Work required: Write out each line from the data below that includes the word "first".

Given data:
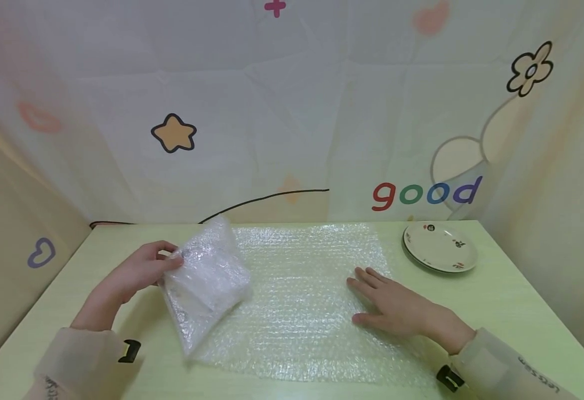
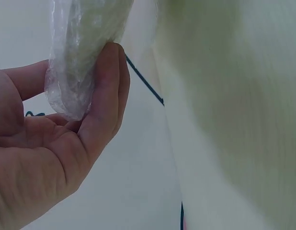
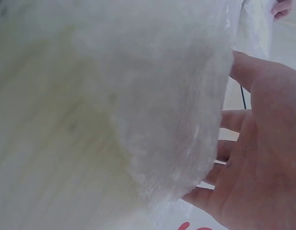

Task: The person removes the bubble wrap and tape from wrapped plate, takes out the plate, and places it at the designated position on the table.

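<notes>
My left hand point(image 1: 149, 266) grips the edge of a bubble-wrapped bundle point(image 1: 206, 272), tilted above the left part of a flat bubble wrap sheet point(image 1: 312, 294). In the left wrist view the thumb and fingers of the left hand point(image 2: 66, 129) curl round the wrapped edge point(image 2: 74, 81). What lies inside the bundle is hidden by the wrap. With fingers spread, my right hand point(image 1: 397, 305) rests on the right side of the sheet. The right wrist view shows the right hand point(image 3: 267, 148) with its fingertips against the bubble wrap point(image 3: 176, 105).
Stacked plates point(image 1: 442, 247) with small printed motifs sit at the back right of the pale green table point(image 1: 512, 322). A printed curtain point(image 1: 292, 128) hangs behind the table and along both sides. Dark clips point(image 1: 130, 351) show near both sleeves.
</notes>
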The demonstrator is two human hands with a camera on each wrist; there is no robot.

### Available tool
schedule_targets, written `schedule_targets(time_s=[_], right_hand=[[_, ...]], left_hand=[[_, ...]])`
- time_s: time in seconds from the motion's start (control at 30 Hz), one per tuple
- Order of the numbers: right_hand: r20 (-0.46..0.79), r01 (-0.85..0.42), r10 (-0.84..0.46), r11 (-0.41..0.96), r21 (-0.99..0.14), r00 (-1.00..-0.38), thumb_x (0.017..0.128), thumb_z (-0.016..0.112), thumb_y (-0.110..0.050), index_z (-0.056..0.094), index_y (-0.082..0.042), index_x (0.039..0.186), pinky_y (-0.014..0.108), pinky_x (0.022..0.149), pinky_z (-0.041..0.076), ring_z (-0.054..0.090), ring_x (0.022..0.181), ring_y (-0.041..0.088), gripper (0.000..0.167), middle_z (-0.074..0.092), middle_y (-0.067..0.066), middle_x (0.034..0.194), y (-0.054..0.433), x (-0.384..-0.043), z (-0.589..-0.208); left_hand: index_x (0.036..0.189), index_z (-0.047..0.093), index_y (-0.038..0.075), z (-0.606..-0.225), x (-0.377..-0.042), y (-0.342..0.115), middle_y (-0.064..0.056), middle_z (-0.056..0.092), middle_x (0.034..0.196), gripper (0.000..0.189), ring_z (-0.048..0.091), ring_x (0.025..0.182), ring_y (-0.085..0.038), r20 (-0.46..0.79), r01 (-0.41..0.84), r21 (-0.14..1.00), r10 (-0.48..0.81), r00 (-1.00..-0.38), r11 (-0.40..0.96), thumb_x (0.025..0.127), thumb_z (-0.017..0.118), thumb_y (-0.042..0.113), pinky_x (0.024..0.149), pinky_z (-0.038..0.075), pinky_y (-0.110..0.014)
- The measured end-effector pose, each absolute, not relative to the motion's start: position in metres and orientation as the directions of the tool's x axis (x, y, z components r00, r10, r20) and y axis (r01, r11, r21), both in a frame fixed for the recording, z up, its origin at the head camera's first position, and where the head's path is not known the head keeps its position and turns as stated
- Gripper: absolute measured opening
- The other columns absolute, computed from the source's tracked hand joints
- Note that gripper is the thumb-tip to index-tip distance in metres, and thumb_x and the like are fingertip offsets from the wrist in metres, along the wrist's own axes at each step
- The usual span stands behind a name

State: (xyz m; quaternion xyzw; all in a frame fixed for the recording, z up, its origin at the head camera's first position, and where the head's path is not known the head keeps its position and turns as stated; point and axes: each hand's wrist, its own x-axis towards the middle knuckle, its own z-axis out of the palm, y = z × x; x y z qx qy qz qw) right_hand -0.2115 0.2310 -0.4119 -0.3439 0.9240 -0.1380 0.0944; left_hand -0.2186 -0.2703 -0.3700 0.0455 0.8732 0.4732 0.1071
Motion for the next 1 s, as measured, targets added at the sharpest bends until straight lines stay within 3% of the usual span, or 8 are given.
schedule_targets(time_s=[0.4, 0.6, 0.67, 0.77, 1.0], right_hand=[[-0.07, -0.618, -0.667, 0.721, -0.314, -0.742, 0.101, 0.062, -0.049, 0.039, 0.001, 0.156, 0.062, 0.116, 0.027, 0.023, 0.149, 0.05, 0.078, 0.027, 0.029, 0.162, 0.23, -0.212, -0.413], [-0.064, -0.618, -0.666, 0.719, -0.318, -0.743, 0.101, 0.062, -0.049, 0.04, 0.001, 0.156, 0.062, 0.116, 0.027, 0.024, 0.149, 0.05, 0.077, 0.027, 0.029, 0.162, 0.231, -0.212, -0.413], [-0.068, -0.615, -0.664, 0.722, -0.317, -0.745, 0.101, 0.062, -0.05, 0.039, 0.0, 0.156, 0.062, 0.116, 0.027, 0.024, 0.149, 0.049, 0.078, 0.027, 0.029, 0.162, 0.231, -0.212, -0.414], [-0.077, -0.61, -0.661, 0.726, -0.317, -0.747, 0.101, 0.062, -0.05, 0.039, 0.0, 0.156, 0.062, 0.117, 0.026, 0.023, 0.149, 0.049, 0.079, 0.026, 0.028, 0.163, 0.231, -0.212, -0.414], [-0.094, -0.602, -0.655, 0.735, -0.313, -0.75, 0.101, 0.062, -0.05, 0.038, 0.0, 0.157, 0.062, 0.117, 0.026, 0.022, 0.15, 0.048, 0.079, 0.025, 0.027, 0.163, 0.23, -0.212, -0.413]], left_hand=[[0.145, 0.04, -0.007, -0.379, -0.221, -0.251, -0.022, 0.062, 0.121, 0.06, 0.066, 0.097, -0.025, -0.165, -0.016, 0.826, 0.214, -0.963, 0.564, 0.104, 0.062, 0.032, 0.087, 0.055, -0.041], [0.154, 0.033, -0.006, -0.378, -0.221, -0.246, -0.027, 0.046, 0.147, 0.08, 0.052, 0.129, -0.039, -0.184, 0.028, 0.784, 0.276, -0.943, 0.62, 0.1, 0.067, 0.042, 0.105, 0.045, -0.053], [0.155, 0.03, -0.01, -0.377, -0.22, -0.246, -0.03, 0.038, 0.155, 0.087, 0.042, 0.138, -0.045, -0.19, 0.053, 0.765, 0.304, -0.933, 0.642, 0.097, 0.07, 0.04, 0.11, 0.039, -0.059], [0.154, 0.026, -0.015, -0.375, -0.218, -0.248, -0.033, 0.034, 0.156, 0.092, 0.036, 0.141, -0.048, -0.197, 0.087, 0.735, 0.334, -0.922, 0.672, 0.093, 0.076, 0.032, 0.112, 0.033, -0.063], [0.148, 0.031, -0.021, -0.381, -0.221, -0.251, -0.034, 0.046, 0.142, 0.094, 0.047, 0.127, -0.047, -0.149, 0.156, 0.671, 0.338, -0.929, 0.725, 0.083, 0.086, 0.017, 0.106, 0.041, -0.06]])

Problem solution:
- The measured end-effector pose, each absolute, not relative to the motion's start: position in metres and orientation as the directions of the tool's x axis (x, y, z components r00, r10, r20) and y axis (r01, r11, r21), both in a frame fixed for the recording, z up, its origin at the head camera's first position, and where the head's path is not known the head keeps its position and turns as stated
State: (xyz m; quaternion xyzw; all in a frame fixed for the recording, z up, its origin at the head camera's first position, and where the head's path is not known the head keeps its position and turns as stated; point and axes: each hand's wrist, its own x-axis towards the middle knuckle, its own z-axis out of the palm, y = z × x; x y z qx qy qz qw) right_hand -0.2115 0.2310 -0.4119 -0.3439 0.9240 -0.1380 0.0944; left_hand -0.2186 -0.2703 -0.3700 0.0455 0.8732 0.4732 0.1071

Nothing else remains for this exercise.